Requirement → Look through the data below for the line with "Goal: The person" and the line with "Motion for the", then output those two and all lines in between, exactly as written.

Data block →
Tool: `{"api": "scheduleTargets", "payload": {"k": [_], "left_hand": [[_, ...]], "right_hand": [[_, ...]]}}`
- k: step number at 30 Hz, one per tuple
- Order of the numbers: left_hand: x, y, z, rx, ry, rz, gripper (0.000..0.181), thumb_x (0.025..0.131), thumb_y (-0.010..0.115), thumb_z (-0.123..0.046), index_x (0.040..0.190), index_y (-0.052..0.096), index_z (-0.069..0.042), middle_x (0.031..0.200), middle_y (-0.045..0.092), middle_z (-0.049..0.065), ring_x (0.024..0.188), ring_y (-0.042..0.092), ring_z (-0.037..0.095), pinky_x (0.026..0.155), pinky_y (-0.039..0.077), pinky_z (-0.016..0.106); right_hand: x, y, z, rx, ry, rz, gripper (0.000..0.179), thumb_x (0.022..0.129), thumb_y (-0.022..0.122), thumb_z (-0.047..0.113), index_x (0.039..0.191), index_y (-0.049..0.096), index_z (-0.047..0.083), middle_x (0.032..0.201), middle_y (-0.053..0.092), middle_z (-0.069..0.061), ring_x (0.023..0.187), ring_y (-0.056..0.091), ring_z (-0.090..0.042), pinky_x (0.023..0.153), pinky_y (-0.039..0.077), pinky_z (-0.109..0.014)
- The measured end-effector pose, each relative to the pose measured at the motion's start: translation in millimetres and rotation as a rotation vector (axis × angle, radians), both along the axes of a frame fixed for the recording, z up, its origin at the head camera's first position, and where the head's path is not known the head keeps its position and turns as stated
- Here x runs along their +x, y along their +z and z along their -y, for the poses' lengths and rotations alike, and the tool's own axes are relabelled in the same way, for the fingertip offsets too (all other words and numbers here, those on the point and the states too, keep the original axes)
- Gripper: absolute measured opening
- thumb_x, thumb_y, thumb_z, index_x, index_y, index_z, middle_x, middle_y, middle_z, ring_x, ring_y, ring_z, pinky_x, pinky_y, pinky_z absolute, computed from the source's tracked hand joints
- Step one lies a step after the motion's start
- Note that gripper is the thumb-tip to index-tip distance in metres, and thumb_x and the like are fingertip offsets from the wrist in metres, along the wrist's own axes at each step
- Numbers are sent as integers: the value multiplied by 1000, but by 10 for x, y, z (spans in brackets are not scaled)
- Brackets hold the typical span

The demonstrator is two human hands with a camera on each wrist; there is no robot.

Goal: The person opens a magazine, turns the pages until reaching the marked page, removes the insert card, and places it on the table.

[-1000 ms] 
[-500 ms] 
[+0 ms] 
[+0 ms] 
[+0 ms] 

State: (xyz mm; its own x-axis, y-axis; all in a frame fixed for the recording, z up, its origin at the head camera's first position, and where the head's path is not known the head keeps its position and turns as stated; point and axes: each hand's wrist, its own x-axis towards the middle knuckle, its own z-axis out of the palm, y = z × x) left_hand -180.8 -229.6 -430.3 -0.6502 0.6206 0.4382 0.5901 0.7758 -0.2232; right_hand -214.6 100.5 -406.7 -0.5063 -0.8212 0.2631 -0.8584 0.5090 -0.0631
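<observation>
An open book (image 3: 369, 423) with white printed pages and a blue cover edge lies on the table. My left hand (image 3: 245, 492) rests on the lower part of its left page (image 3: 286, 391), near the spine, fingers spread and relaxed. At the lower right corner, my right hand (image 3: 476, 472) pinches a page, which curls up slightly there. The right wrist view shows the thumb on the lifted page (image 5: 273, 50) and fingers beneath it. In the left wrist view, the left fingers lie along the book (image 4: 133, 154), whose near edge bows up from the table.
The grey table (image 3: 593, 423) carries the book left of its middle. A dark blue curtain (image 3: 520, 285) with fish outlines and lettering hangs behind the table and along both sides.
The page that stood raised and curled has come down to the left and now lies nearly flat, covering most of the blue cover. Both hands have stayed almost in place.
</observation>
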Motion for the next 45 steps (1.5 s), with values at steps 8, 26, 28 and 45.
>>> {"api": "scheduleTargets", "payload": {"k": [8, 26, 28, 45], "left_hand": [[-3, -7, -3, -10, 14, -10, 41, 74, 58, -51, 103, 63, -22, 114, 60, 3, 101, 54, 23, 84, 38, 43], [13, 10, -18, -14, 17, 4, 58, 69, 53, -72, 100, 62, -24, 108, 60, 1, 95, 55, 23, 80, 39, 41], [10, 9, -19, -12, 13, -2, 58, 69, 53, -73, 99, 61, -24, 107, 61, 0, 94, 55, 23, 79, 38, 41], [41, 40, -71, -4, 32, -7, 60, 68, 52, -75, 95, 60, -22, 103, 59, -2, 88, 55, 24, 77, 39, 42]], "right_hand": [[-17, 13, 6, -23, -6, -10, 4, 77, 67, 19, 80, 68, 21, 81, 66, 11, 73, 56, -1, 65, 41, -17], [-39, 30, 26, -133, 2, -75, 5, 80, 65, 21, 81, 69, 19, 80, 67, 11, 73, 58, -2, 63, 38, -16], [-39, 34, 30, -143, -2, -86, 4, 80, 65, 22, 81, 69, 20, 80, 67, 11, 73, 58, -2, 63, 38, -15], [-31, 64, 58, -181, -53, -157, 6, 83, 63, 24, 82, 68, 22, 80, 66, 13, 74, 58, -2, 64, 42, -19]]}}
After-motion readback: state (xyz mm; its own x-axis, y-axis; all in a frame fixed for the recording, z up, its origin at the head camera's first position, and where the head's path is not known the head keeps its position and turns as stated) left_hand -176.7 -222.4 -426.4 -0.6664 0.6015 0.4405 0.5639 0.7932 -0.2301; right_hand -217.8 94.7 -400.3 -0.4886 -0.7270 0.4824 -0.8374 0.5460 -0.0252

Answer section →
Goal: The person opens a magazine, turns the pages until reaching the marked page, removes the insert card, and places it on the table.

[-1000 ms] 
[-500 ms] 
[+0 ms] 
[+0 ms] 
[+0 ms] 

State: (xyz mm; its own x-axis, y-axis; all in a frame fixed for the recording, z up, its origin at the head camera's first position, and where the head's path is not known the head keeps its position and turns as stated; point and axes: each hand's wrist, its own x-axis towards the middle knuckle, its own z-axis out of the palm, y = z × x) left_hand -180.8 -229.6 -430.3 -0.6502 0.6206 0.4382 0.5901 0.7758 -0.2232; right_hand -214.6 100.5 -406.7 -0.5063 -0.8212 0.2631 -0.8584 0.5090 -0.0631
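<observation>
An open book (image 3: 369, 423) with white printed pages and a blue cover edge lies on the table. My left hand (image 3: 245, 492) rests on the lower part of its left page (image 3: 286, 391), near the spine, fingers spread and relaxed. At the lower right corner, my right hand (image 3: 476, 472) pinches a page, which curls up slightly there. The right wrist view shows the thumb on the lifted page (image 5: 273, 50) and fingers beneath it. In the left wrist view, the left fingers lie along the book (image 4: 133, 154), whose near edge bows up from the table.
The grey table (image 3: 593, 423) carries the book left of its middle. A dark blue curtain (image 3: 520, 285) with fish outlines and lettering hangs behind the table and along both sides.
The page that stood raised and curled has come down to the left and now lies nearly flat, covering most of the blue cover. Both hands have stayed almost in place.
</observation>
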Motion for the next 45 steps (1.5 s), with values at steps 8, 26, 28 and 45.

The answer has nothing more to it.